§ **EXERCISE BRIEF**
Look below for the line containing "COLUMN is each"; from there through the line containing "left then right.", both lines included, please set down each line exactly and nothing else.

§ **EXTRACTED INFORMATION**

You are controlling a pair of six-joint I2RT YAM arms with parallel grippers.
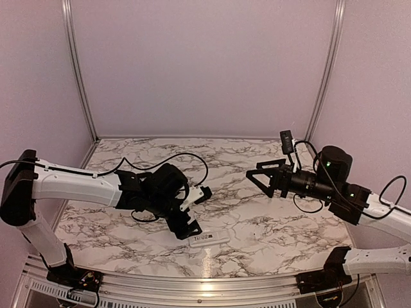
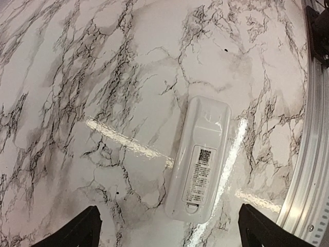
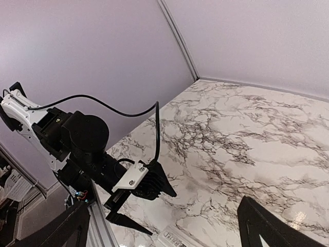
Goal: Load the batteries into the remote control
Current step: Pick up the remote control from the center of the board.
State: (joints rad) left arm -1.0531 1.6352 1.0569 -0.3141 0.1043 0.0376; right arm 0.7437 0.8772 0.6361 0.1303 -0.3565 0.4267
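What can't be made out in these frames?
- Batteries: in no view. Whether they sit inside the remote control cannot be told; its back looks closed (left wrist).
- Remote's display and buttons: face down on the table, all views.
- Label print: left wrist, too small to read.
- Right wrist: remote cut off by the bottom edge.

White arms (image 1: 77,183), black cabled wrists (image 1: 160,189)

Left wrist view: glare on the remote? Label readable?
Left wrist: glare streaks cross the table beside the remote, one running along its right edge; the label is clear of glare, but its print is too small to read. Top view: glare on the front rail; the remote is tiny. Right wrist: even light, no harsh shadows.
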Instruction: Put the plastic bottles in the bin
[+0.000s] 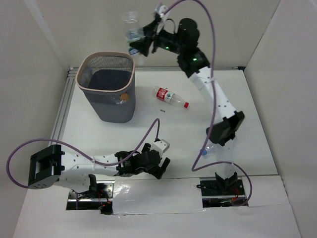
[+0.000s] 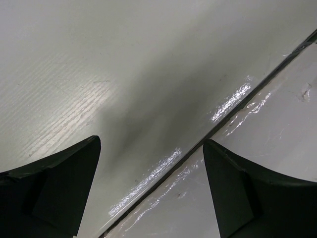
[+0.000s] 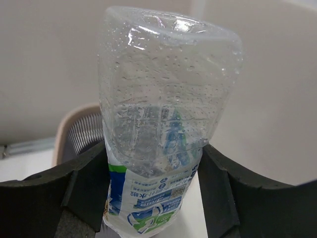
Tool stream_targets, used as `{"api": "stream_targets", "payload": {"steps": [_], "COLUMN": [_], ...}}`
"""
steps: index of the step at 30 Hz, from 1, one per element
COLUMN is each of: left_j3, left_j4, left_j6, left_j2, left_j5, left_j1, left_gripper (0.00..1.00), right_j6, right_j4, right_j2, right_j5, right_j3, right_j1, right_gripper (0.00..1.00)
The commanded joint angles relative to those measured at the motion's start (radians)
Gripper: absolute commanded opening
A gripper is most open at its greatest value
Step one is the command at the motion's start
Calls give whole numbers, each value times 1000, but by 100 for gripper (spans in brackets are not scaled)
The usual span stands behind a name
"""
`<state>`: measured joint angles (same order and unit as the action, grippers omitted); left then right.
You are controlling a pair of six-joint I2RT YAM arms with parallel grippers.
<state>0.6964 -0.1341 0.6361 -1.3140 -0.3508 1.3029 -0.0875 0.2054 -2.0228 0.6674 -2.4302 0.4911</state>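
Right pincer (image 3: pixel 151 166) is pinching a clear blue-labelled bottle (image 3: pixel 163 99) up beyond the mesh bin (image 1: pixel 79 82), left pincer (image 2: pixel 151 173) sits spread wide over the tabletop (image 2: pixel 99 59).

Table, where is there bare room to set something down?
Table is bare right of the right arm, and between the bin and the left gripper. Crowded: the red-label bottle between bin and right arm.
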Motion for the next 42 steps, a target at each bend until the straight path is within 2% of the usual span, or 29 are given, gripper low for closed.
{"api": "stream_targets", "payload": {"steps": [1, 4, 7, 11, 14, 15, 17, 20, 23, 25, 26, 27, 28, 29, 30, 31, 32, 33, 34, 35, 37, 38, 40, 42], "left_j3": [14, -17, -40, -40, -14, 1, 17, 41, 66, 109, 129, 152, 205, 236, 268, 328, 359, 386, 411, 457, 500, 540, 601, 646], "left_j4": [34, 34, 54, 80, 114, 160, 177, 243, 329, 373, 402, 403, 415, 415, 415, 404, 404, 390, 381, 381, 372, 360, 350, 331], "left_j6": [23, 36, 45, 2, -59, -126, -151, -229, -300, -355, -371, -392, -430, -449, -469, -507, -521, -532, -541, -553, -553, -553, -564, -564], "left_j2": [31, 61, 84, 94, 70, 49, 23, -27, -59, -103, -122, -143, -192, -218, -246, -304, -333, -361, -387, -413, -474, -510, -543, -580], "left_j5": [-22, -33, -33, -33, -33, -21, -4, 16, 62, 85, 96, 96, 107, 122, 134, 147, 159, 159, 159, 168, 168, 168, 190, 200], "left_j1": [15, 24, 24, 24, 24, 24, 24, 24, 24, 24, 24, 24, 24, 24, 24, 24, 24, 24, 24, 24, 12, 12, 12, 12], "left_gripper": [97, 97, 97, 97, 98, 98, 98, 99, 99, 98, 98, 96, 94, 93, 90, 84, 82, 81, 81, 81, 96, 100, 100, 100], "right_j6": [69, 94, 94, 83, 71, 62, 61, 61, 61, 23, 8, -4, -14, -27, -46, -76, -90, -109, -127, -167, -202, -231, -277, -300], "right_j4": [-188, -339, -341, -331, -302, -275, -244, -131, -28, 115, 200, 227, 241, 262, 276, 290, 310, 351, 373, 390, 437, 465, 495, 550], "right_j2": [-131, -171, -235, -274, -264, -234, -197, -104, 13, 73, 140, 182, 225, 316, 358, 433, 467, 496, 525, 553, 631, 671, 700, 710], "right_j5": [-35, -83, -115, -126, -158, -181, -192, -221, -232, -245, -246, -224, -204, -137, -93, -57, -28, 22, 47, 72, 136, 177, 218, 268], "right_j3": [-144, -93, -102, -125, -164, -173, -182, -132, -20, 40, 124, 188, 265, 427, 504, 575, 700, 753, 804, 853, 979, 1038, 1076, 1085], "right_j1": [82, 145, 194, 204, 195, 157, 138, 34, -94, -196, -233, -276, -368, -420, -472, -567, -616, -661, -702, -785, -865, -941, -1047, -1114], "right_gripper": [12, 12, 25, 79, 95, 100, 100, 100, 100, 100, 92, 80, 62, 40, 11, 4, 1, 2, 7, 35, 68, 87, 93, 94]}}
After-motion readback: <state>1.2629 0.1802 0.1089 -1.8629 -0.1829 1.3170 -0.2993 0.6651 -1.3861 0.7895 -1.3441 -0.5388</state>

§ **EXERCISE SOLUTION**
COLUMN is each of: left_j3, left_j4, left_j6, left_j2, left_j5, left_j1, left_gripper (0.00..1.00), right_j6, right_j4, right_j2, right_j5, right_j3, right_j1, right_gripper (0.00..1.00)
The commanded joint angles relative to those measured at the motion's start (radians)
Gripper: absolute commanded opening
A gripper is most open at its greatest value
Step one is the command at the motion's start
Calls give whole numbers, each value times 1000, but by 100 for gripper (spans in brackets are not scaled)
The usual span stands behind a name
"""
`<state>`: measured joint angles (same order and unit as the action, grippers omitted); left then right.

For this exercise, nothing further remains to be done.